Now many Somalis say FBI agents have questioned them about recent travels abroad and asked which mosques they attended.
Sharmarke Jama, a 26-year-old businessman, was questioned after traveling to Canada. He said the Ethiopian invasion was a topic of discussion among immigrants, so he was not surprised to hear that some young men might have gone to fight.
But, he said, the suicide bombing was different: “It really shook the foundation of the community … as soon as the suicide bombing came into the equation, it was a whole new ball game.”
The Oct. 29 bombing by Shirwa Ahmed was part of a series of coordinated attacks that targeted a U.N. compound, the Ethiopian consulate and the presidential palace in Hargeisa, capital of the Somaliland region.
U.S. counterterrorism officials have raised concerns that an extremist group called al-Shabab is recruiting young men in Minnesota and elsewhere. It isn’t clear if Ahmed was part of the group. Al-Shabab, a name meaning “The Youth,” controls much of Somalia and wants to establish an Islamic state there.
Many Somalis in the Twin Cities welcome the federal investigation, including Abdirizak Bihi, whose teenage nephew left Minneapolis in November and called his family days later saying he was in Somalia. The boy’s whereabouts are unknown.
“They did not decide to go back to the hell that their families fled from,” Bihi said of the young men who left. “There must be some group that has been brainwashing them.”
Others have worried about a backlash. Mohamed, the physician, said some young Somalis have been questioned unfairly. He said his cousin was detained for hours at the Minneapolis airport while being questioned about a January visit to Nairobi and which mosques he attended.
“What is disturbing is the manner of the questions,” Mohamed said. “Nobody would ask, ‘Have you been to a church?'”

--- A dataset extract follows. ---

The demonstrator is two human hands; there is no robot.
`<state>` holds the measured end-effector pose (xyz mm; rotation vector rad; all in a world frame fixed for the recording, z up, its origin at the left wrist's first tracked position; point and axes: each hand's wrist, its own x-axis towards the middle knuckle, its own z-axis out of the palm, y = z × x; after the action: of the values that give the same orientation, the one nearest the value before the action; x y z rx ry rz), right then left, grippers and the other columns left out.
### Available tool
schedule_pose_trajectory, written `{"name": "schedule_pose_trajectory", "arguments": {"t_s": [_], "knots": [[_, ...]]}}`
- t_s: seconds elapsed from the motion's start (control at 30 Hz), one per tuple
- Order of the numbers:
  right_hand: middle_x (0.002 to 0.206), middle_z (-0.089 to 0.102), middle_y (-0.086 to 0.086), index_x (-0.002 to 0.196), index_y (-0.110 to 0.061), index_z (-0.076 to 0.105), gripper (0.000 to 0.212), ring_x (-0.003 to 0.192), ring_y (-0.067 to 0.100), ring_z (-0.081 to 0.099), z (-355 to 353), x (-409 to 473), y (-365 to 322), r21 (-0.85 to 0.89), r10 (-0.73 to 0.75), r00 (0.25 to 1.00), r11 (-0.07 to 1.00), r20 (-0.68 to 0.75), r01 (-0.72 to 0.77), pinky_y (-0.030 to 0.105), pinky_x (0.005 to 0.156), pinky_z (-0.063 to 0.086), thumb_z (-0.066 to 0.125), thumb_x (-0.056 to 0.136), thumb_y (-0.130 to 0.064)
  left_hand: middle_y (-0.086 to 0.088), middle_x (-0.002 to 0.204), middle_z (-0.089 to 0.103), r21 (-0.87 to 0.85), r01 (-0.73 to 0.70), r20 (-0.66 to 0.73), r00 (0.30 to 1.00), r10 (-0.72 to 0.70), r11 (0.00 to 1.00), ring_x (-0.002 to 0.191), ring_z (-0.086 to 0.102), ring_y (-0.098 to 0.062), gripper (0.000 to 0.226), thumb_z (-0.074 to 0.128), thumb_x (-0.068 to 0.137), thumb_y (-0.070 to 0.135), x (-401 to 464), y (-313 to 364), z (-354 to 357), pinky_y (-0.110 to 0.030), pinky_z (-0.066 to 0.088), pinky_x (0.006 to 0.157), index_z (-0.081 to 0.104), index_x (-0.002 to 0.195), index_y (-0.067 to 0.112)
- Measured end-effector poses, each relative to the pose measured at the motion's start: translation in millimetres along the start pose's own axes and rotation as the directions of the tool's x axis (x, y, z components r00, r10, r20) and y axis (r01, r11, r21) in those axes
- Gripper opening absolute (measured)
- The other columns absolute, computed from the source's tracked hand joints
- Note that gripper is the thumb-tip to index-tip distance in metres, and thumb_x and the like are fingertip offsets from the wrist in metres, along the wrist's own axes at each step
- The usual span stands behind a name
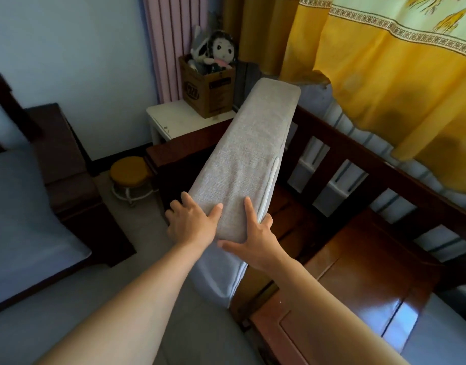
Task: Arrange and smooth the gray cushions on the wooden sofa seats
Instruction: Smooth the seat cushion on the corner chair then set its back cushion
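A long gray cushion [249, 154] stands on edge, tilted, above the bare wooden seat [353, 262] of the sofa. My left hand [192, 222] grips its near end from the left, thumb on the top face and fingers down the side. My right hand [255, 238] holds the same end from the right, with the index finger straight up along the top face and the thumb under the near edge. The cushion's far end reaches the sofa's slatted backrest [358, 154]. A second gray cushion [442, 335] lies on the seat at the lower right.
Another wooden sofa with a gray cushion [23, 214] stands at the left. A white side table [173, 119] carries a cardboard box [208, 90] with a doll. A small round stool [131, 171] sits on the floor between the sofas. Yellow curtains [384, 61] hang behind.
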<state>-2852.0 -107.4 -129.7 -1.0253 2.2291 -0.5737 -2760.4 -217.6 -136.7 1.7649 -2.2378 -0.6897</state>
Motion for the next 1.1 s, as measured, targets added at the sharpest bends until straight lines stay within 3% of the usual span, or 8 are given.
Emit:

Cawo Abdi, a professor of sociology at the University of Minnesota, said the FBI has given “the impression that there were all these terrorist cells in our midst.”
“It is really unfortunate that everyone has to pay the price for the crime,” he said.
An FBI spokesman did not immediately return a call seeking comment Wednesday, but the agency has said it reached out to community leaders in the Minneapolis area. Spokesman E.K. Wilson has said the FBI wants Somalis to come forward with their concerns and any information.
The families of some men who left suspect Minnesota’s largest mosque, Abubakar As-Saddique Islamic Center, of having a role in their loved ones’ decision — something mosque officials have repeatedly denied. The mosque recently held an open house to try to address public concerns.
Director Farhan Hurre said mosque officials have noticed FBI agents conducting surveillance outside the mosque.
He also said the mosque has received a handful of angry phone calls since the young men left, including one in which the caller said: “You don’t belong here. Go back to your country.”
Local Somalis say they are eager for authorities to finish their investigation.
“The community feels vulnerable when there’s a news item about it,” said Saeed Fahia, executive director of the Confederation of Somali Community in Minnesota.
Somalia has a new government under President Sheik Sharif Sheik Ahmed, a moderate Islamist with allies among the militias who control much of central and parts of southern Somalia. Ahmed’s government directly controls only a few blocks of Mogadishu and the border town of El Berde.
The last Ethiopian troops left Mogadishu in mid-January. But al-Shabab — which controls most of the country — has now threatened to focus attacks on an African Union peacekeeping force.
When it comes to al-Shabab, Mohamed said, “many Somalis hope they will choose the path of peace, and not the path of war.”